Мне стало плохо. Маленькие шарики в огромном количестве летали теперь по всей квартире. Где-то внутри меня поселилось чувство беспросветной тоски.

…Вот я отчетливо вижу свое отражение — полностью все. Густые черные брови, за которыми давно не следили. Но вдруг — о ужас! — они быстро разбегаются в разные стороны. Оказывается, это вовсе не брови, а мизерные насекомые. Я смотрю на свои правильной формы, пухлые губы, но и они тоже быстро разбегаются — и это тоже насекомые, только другого цвета. Я внимательно вглядываюсь в глаза, но и глаз тоже нету.

У меня ничего нет. И меня нет. «Ты, ты, ты», — начинаю судорожно стучать в зеркало, но Она не выходит. Стеклянная поверхность чиста. В зеркале отражается только стена и часть старенькой картины, а меня нет. И, наверное, никогда уже не будет. Но ведь я — вот она, перед зеркалом, можно потрогать руками, посмотреть.

Но что это? Что? Руки скользят по чему-то металлически-гладкому. Прохладно-зеркальному. Тяжело вздыхаю и начинаю плакать. Из квартиры быстро, все как один, улетают маленькие шарики…

После этого выступления мэра на окнах почти всех горожан начали появляться стальные тюремные решетки, а в подъездах и на лестничных площадках тяжелые железные двери с кодовыми замками. Из города люди прогнали любовь…
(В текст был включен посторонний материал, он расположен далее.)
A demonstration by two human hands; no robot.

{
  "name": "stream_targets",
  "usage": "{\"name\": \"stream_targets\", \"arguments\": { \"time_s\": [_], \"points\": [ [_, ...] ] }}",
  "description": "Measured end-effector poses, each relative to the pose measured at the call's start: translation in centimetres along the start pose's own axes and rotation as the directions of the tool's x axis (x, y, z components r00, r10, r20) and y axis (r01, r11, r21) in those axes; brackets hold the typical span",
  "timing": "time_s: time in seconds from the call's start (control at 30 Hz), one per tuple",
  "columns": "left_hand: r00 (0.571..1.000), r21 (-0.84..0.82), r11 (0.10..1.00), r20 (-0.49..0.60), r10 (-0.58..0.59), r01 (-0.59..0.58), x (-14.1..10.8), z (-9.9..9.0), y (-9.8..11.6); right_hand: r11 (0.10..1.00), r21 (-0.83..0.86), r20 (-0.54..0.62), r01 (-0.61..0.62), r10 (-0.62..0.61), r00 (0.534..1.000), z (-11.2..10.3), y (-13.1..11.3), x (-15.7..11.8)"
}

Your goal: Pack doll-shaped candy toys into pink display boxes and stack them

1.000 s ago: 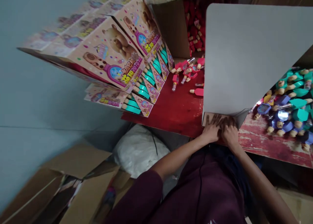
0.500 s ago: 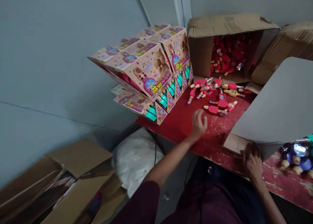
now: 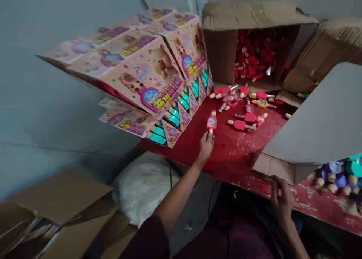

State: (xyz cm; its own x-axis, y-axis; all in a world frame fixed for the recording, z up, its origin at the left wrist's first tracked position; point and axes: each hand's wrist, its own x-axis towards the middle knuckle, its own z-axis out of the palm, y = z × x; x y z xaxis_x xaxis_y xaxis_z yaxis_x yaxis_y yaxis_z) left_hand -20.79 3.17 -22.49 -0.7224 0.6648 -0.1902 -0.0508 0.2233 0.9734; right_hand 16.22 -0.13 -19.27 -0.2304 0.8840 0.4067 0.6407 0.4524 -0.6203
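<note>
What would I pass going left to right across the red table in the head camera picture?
Toy boxes → left hand holding a pink toy → pink toys → right hand → blue toys
</note>
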Motion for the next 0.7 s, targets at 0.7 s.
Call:
{"name": "stream_targets", "arguments": {
  "time_s": [0.7],
  "points": [
    [0.358,0.247,0.333,0.874,0.33,-0.91,-19.7,13.4,-4.5,0.991,0.069,0.192,0.114,-0.126,0.973,-0.6,2.0,8.2]
  ]
}}
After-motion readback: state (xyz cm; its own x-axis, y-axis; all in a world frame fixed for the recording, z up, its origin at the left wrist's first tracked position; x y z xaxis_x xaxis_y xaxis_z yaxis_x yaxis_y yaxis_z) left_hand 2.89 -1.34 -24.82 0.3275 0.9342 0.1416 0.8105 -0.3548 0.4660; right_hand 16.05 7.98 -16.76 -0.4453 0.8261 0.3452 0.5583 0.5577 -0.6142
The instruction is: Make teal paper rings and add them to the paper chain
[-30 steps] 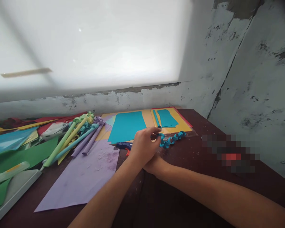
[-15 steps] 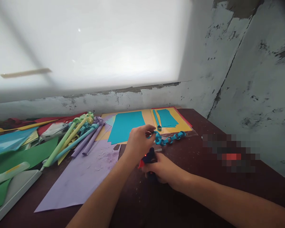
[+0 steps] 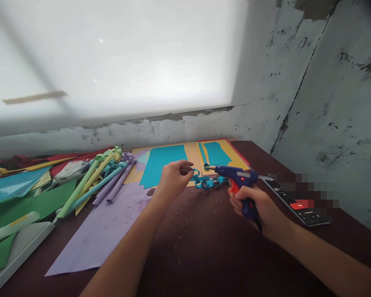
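- Change within the last half-second: transfer of the blue glue gun (image 3: 236, 173) from below the left hand (image 3: 174, 177) to the right, nozzle now pointing left.
- Probable meaning for the work: glue within reach of the rolled blue tube (image 3: 203, 153), close by its near end; contact impossible to tell.
- Right hand (image 3: 261, 200): wrapped round the handle, just behind the trigger.
- Left hand: narrow, pinching the left end of the blue paper chain (image 3: 200, 181).
- Chain position: right of the left fingertips, trailing right, partly hidden by the gun.

Glue gun (image 3: 245, 176) in right hand (image 3: 259, 206)
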A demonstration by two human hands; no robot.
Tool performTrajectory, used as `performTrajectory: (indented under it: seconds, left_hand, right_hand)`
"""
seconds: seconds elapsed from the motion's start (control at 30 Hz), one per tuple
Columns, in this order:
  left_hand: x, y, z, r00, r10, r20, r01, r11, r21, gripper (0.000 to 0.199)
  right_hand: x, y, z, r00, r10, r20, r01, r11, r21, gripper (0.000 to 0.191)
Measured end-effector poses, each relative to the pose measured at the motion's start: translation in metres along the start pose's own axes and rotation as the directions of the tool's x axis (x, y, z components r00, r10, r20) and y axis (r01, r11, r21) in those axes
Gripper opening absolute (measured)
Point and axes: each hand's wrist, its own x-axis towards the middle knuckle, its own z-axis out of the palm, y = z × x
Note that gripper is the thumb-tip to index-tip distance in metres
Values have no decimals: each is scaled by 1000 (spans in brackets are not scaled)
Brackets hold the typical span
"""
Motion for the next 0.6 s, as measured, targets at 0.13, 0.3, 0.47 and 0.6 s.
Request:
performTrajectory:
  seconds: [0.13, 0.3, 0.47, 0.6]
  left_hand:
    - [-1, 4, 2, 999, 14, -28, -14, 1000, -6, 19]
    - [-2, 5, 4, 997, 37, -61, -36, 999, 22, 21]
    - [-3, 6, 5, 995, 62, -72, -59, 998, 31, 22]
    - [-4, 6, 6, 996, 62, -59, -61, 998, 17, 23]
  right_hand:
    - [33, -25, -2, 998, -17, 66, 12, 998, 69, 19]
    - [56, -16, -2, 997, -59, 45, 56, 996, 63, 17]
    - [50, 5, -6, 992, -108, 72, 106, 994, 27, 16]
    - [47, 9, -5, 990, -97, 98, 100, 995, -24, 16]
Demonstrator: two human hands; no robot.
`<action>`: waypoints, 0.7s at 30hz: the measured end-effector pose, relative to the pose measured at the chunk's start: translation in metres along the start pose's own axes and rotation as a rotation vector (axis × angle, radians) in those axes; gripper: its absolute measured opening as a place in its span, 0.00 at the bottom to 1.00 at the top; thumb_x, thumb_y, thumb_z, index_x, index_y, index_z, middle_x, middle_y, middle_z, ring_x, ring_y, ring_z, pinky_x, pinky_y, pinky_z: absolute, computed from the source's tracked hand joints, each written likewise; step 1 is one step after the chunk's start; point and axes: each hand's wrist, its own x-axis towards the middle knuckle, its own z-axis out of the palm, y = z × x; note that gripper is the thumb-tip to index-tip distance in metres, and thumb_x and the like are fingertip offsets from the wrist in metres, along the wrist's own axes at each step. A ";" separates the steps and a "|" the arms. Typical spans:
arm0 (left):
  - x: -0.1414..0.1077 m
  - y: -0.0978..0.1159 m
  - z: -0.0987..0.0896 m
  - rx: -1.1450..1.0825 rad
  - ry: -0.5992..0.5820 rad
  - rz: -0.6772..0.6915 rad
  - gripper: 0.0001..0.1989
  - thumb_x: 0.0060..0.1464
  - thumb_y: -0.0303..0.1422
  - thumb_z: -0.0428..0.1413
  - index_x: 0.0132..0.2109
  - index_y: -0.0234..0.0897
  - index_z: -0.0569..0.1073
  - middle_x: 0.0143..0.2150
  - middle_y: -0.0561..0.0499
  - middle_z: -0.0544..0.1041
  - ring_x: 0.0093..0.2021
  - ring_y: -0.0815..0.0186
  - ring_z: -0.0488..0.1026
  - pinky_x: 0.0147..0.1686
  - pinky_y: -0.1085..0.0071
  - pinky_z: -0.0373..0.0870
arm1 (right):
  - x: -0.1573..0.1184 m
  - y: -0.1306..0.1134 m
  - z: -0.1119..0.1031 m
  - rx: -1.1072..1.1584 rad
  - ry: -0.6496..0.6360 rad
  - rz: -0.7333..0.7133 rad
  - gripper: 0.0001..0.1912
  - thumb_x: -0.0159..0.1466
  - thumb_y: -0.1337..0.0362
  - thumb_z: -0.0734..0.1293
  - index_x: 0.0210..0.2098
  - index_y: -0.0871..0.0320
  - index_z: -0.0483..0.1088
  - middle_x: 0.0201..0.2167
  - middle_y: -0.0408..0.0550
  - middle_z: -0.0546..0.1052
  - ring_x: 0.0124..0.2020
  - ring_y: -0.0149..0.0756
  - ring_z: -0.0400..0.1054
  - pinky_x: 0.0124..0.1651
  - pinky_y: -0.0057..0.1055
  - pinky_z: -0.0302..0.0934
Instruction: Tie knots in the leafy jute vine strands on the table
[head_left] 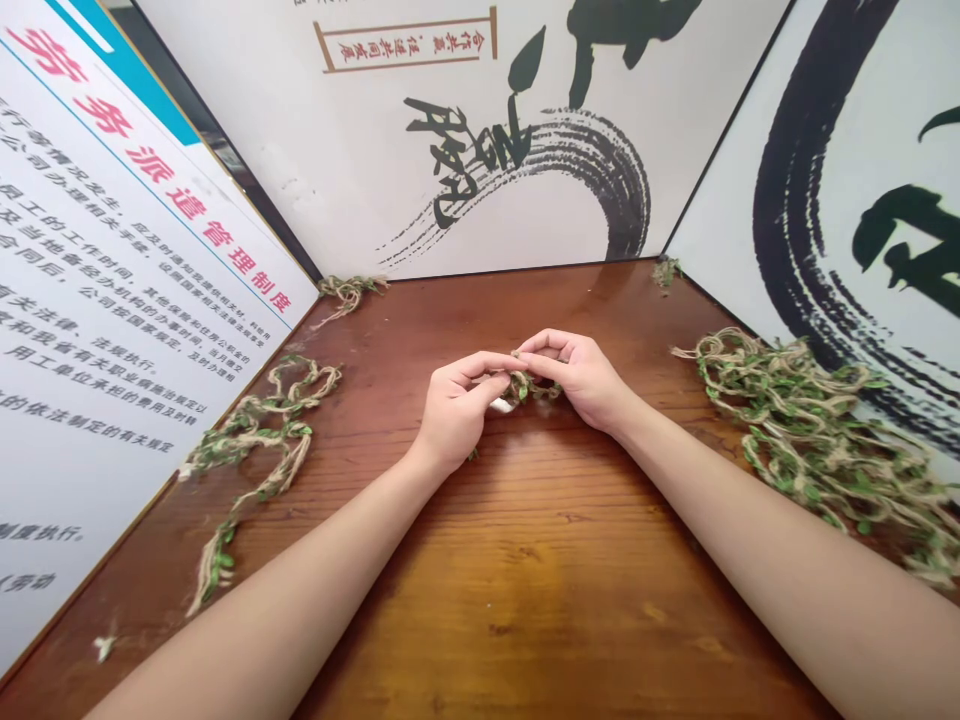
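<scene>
Both hands meet over the middle of the wooden table, fingertips close together. My left hand (pixel 457 408) pinches a short twist of jute twine with small green leaves (pixel 531 387). From the other side, my right hand (pixel 583 375) has thumb and fingers closed on the same leafy twine. Part of the twine is hidden behind the fingers. A small white piece (pixel 501 405) shows beneath the left fingers; its kind is unclear.
A large heap of leafy twine (pixel 817 430) lies at the right, a looser tangle (pixel 262 430) at the left. Small bunches sit in the back corners, one of them twine (pixel 349 292). A white scrap (pixel 103 648) lies front left. Printed panels (pixel 510 230) enclose the wooden table (pixel 487 610).
</scene>
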 end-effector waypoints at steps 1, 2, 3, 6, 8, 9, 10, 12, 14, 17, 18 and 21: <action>0.000 0.001 0.000 -0.015 -0.006 -0.013 0.07 0.50 0.30 0.62 0.37 0.38 0.84 0.33 0.49 0.82 0.32 0.66 0.77 0.29 0.71 0.76 | 0.000 0.000 0.000 0.002 0.009 0.003 0.16 0.52 0.54 0.80 0.31 0.58 0.77 0.26 0.43 0.78 0.27 0.29 0.68 0.33 0.28 0.62; 0.000 0.001 -0.001 -0.024 -0.011 -0.020 0.07 0.50 0.30 0.61 0.36 0.37 0.84 0.33 0.49 0.82 0.32 0.66 0.77 0.29 0.71 0.76 | 0.000 0.000 0.000 0.006 0.019 0.005 0.16 0.52 0.54 0.80 0.31 0.58 0.77 0.25 0.43 0.78 0.26 0.29 0.67 0.32 0.29 0.62; -0.001 0.002 -0.001 -0.027 -0.020 -0.021 0.07 0.49 0.29 0.61 0.36 0.37 0.84 0.34 0.49 0.82 0.32 0.65 0.77 0.30 0.71 0.76 | 0.001 0.000 0.001 0.013 0.031 0.008 0.16 0.51 0.54 0.80 0.31 0.58 0.77 0.25 0.43 0.78 0.26 0.29 0.67 0.32 0.29 0.62; -0.001 0.002 -0.003 -0.001 -0.067 -0.002 0.12 0.44 0.25 0.61 0.39 0.38 0.83 0.37 0.49 0.84 0.36 0.65 0.79 0.37 0.70 0.77 | 0.002 0.001 0.000 0.037 0.064 0.011 0.15 0.51 0.55 0.79 0.30 0.57 0.76 0.24 0.42 0.77 0.25 0.29 0.67 0.32 0.30 0.63; -0.001 0.001 -0.004 0.040 -0.094 0.019 0.16 0.42 0.23 0.62 0.41 0.38 0.82 0.40 0.49 0.84 0.39 0.64 0.79 0.42 0.69 0.76 | 0.004 0.002 -0.001 0.063 0.081 0.012 0.15 0.51 0.56 0.79 0.31 0.57 0.76 0.23 0.42 0.76 0.25 0.30 0.67 0.32 0.30 0.63; -0.001 0.001 -0.004 0.058 -0.106 0.028 0.17 0.41 0.23 0.62 0.42 0.38 0.82 0.41 0.49 0.84 0.41 0.63 0.80 0.43 0.68 0.76 | 0.004 0.002 -0.001 0.081 0.091 0.014 0.15 0.51 0.56 0.79 0.31 0.57 0.76 0.23 0.41 0.76 0.25 0.30 0.67 0.32 0.30 0.63; -0.001 0.002 -0.004 0.070 -0.116 0.034 0.18 0.41 0.23 0.62 0.42 0.38 0.82 0.42 0.49 0.84 0.42 0.62 0.80 0.44 0.68 0.76 | 0.005 0.002 -0.001 0.099 0.104 0.018 0.14 0.51 0.56 0.79 0.31 0.57 0.76 0.23 0.41 0.76 0.25 0.30 0.67 0.32 0.30 0.62; -0.001 0.002 -0.004 0.086 -0.128 0.038 0.19 0.40 0.23 0.63 0.43 0.37 0.81 0.44 0.48 0.84 0.42 0.62 0.80 0.44 0.68 0.76 | 0.005 0.002 -0.001 0.132 0.138 0.032 0.14 0.50 0.57 0.78 0.31 0.58 0.76 0.23 0.41 0.76 0.25 0.30 0.67 0.32 0.29 0.62; -0.001 0.002 -0.004 0.103 -0.130 0.028 0.19 0.40 0.23 0.64 0.44 0.37 0.81 0.45 0.48 0.83 0.41 0.63 0.79 0.41 0.69 0.75 | 0.006 0.001 -0.001 0.163 0.178 0.045 0.14 0.50 0.58 0.78 0.31 0.58 0.75 0.22 0.41 0.76 0.25 0.29 0.67 0.32 0.29 0.61; -0.002 0.002 -0.005 0.123 -0.123 0.000 0.20 0.41 0.25 0.65 0.45 0.36 0.81 0.43 0.48 0.83 0.38 0.65 0.79 0.38 0.71 0.74 | 0.006 -0.001 -0.001 0.222 0.222 0.055 0.13 0.49 0.60 0.78 0.30 0.59 0.75 0.22 0.41 0.76 0.26 0.29 0.67 0.33 0.29 0.62; -0.002 0.002 -0.006 0.119 -0.126 -0.008 0.20 0.41 0.25 0.66 0.46 0.36 0.81 0.43 0.48 0.83 0.37 0.65 0.79 0.37 0.71 0.74 | 0.006 -0.001 -0.001 0.240 0.232 0.057 0.13 0.49 0.60 0.78 0.29 0.59 0.75 0.22 0.41 0.76 0.26 0.29 0.68 0.33 0.28 0.62; -0.002 0.000 -0.007 0.102 -0.142 -0.011 0.22 0.43 0.29 0.69 0.48 0.36 0.81 0.44 0.47 0.83 0.39 0.63 0.80 0.39 0.69 0.76 | 0.006 -0.002 -0.002 0.273 0.251 0.068 0.13 0.48 0.61 0.78 0.29 0.59 0.75 0.22 0.42 0.76 0.26 0.29 0.68 0.33 0.28 0.62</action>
— А может, она сама, как прекрасная птица счастья, улетела от нас в дальние дали? — спрашивала я иногда у себя.

Потом долго раздумывала над происходящим и ни с кем не хотела общаться. Что могут знать обычные организмы? Ни-че-го, ровным счетом ничего. Что ждет нас дальше?

Неизвестно. Да и какая, собственно, разница?

Но именно в том году я потеряла город, который не так давно приобрела, причем полностью, весь. И начала понимать, что его уже никогда не верну.

Эту любовь-сожаление-обиду каким-то чудом узрел мой друг Саэль и впоследствии часто перед моими окнами создавал Тюмень из тумана.

О, это был чудный городок! Ничего более красивого в своей жизни я не видела.

Со стеклянными витринами и серебристыми от росы тротуарами, там можно было купить мой любимый зефир в шоколаде по три пятьдесят, а скверы и парки (так умеет делать только Саэль!) он строил из пересекающихся солнечных лучей. Это чудо находилось на уровне моего шестого этажа, и я могла часами им любоваться. Самого строителя при этом никогда не было видно.

Я видела обычно только строительные материалы — туман, росу и разноцветные мыльные пузыри. Иногда в постройку Саэль добавлял немного прозрачного арктического льда. Начинал всегда основательно — с фундамента. А заканчивал торжественно — возведением колокольни небесного цвета. Каждый день, без исключения! Разве могут быть исключения в счастье? Это я поняла совсем недавно. Увы.

Обычно он начинал свою работу в шесть вечера, когда я, усталая и измотанная, приходила домой, и управлялся всего за полчаса, иногда за сорок минут, а в выходные дни строил рано, в восемь утра, когда я только-только просыпалась и, лениво-сонная, подходила к окну.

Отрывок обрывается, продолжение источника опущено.